As soon as they reached the Fortress, the men were brought back to the surface, where Hancock and Macaulay, both wearing waterproof thermal suits and insulated rubber boots, were waiting to go down.

Macaulay planned to operate a lightweight, high-definition color zoom camera designed for use in confined spaces. Hancock carried a portable floodlight. Two transceivers with voice-activated microphones were incorporated into their headgear.

“Hey . . . take a look at this,” shouted one of the engineers at the entrance to the platform rig.

Outside, the snow had stopped and the dark sky was filled with pulsating ripples of violet, red, and brilliant green.

“The goddess Aurora is trying to tell us something,” Macaulay said with a laugh.

In Desert Storm, Macaulay had been Hancock’s air squadron commander. Now their roles were reversed. In some ways, they couldn’t have been more different. Quick to laugh, Macaulay was tall and slender with an easygoing personality. Hancock was short, stocky, and intense.

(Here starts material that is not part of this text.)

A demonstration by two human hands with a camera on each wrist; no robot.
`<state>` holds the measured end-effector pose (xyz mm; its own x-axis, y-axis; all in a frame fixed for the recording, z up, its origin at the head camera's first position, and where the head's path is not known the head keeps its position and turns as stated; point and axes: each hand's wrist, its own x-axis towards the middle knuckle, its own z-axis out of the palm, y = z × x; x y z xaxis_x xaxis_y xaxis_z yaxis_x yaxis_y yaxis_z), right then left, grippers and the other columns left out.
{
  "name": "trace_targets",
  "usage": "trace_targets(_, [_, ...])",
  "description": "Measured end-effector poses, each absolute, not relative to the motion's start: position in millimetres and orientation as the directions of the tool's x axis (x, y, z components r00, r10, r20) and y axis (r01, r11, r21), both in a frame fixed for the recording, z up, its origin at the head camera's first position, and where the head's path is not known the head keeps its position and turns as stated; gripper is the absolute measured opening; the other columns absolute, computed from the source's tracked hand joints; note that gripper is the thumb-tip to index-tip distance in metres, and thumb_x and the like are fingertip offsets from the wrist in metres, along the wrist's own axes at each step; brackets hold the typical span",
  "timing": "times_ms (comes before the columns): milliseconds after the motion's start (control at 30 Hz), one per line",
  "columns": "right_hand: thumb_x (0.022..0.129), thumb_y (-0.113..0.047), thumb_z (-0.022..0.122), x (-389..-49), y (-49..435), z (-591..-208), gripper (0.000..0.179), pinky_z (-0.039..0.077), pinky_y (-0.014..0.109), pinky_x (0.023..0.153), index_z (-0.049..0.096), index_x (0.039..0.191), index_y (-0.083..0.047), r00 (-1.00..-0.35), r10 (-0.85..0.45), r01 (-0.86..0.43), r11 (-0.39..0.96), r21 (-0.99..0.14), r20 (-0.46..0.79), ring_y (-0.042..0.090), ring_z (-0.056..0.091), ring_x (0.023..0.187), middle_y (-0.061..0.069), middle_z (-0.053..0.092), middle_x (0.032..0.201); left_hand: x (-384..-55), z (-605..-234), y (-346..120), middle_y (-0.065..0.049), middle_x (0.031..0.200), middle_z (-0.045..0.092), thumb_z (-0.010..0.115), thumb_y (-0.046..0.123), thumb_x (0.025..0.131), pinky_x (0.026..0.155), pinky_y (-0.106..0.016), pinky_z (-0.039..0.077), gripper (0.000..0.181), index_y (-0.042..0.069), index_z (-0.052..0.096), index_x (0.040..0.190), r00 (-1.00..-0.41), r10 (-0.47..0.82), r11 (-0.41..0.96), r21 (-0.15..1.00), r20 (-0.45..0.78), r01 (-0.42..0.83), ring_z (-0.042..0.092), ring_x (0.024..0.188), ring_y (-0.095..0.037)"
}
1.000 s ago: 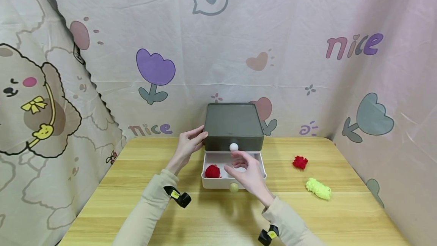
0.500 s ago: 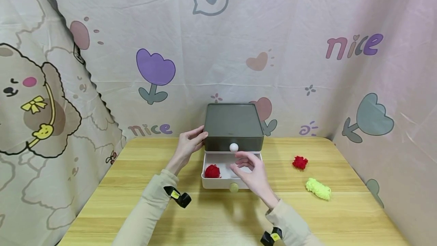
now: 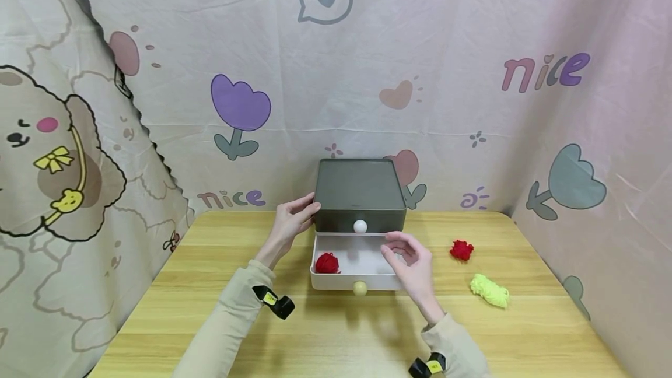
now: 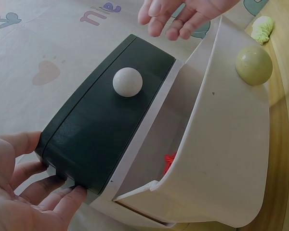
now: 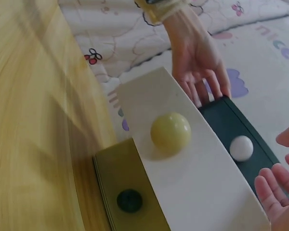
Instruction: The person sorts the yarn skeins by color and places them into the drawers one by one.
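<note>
A small drawer cabinet [image 3: 359,184] stands at the back of the table, dark grey-green on top with a white round knob [image 4: 127,82]. Its white drawer [image 3: 336,282] is pulled out and bears a yellow-green knob [image 5: 170,133]. A red yarn ball [image 3: 327,263] lies in the drawer's left front corner. My left hand [image 3: 288,221] rests against the cabinet's left side, fingers and thumb touching the dark upper tier. Over the drawer's right end hovers my right hand [image 3: 412,264], fingers loosely bent and holding nothing.
To the right on the wooden table [image 3: 220,308] lie a small red yarn bundle [image 3: 462,250] and a yellow-green yarn skein [image 3: 489,290]. An olive lower tier with a dark knob [image 5: 129,200] sits beneath the white drawer. Printed cloth [image 3: 336,74] hangs behind.
My right hand has moved rightward across the drawer, from near its middle to its right end. My left hand, the drawer and the yarn stay put.
</note>
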<state>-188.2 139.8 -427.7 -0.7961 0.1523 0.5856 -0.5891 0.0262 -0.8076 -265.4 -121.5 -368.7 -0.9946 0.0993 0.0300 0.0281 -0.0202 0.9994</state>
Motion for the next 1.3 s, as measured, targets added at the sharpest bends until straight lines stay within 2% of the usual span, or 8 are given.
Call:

“Let’s get going,” said Hancock.

When they reached the bottom of the shaft, he led the way into the tunnel to March Hare. A steady drip of melting ice wept from the frozen concave roof above them. When they reached the polished steel hatch beneath the forward compartment, Hancock reached up to turn its handle.

“Okay . . . we’re going in,” Hancock radioed to the surface.

THREE

13 November
Helheim Glacier
Greenland Ice Cap

Hancock’s breath condensed like cigarette smoke in the frigid air as he directed the floodlights toward the bombardier’s station in the nose of the plane. Macaulay followed the lights with his camera. The compartment was empty. The bombardier’s leather data case rested against one of the anchored legs of his chair. A Red Sox baseball cap hung from the bombsight harness.

“No bombsight,” said Hancock.

“The Norden was top secret back then,” said Macaulay. “The bombardier wouldn’t have been assigned one until they got to England.”

The plane’s navigator had also worked in the forward compartment, and his metal desk was covered by a topographical map of Greenland. He had penciled in the plane’s route all the way from Goose Bay. The line ended over Greenland.

There was no corrosion anywhere, no decay of any kind. The machine guns lying on the deck were oiled and ready to fire, along with the bright copper casings of ammunition.

They climbed up to the cockpit, where the pilot and copilot had commanded the plane. It was empty too. Maybe they had all gotten out, Macaulay thought. But where could they have gone?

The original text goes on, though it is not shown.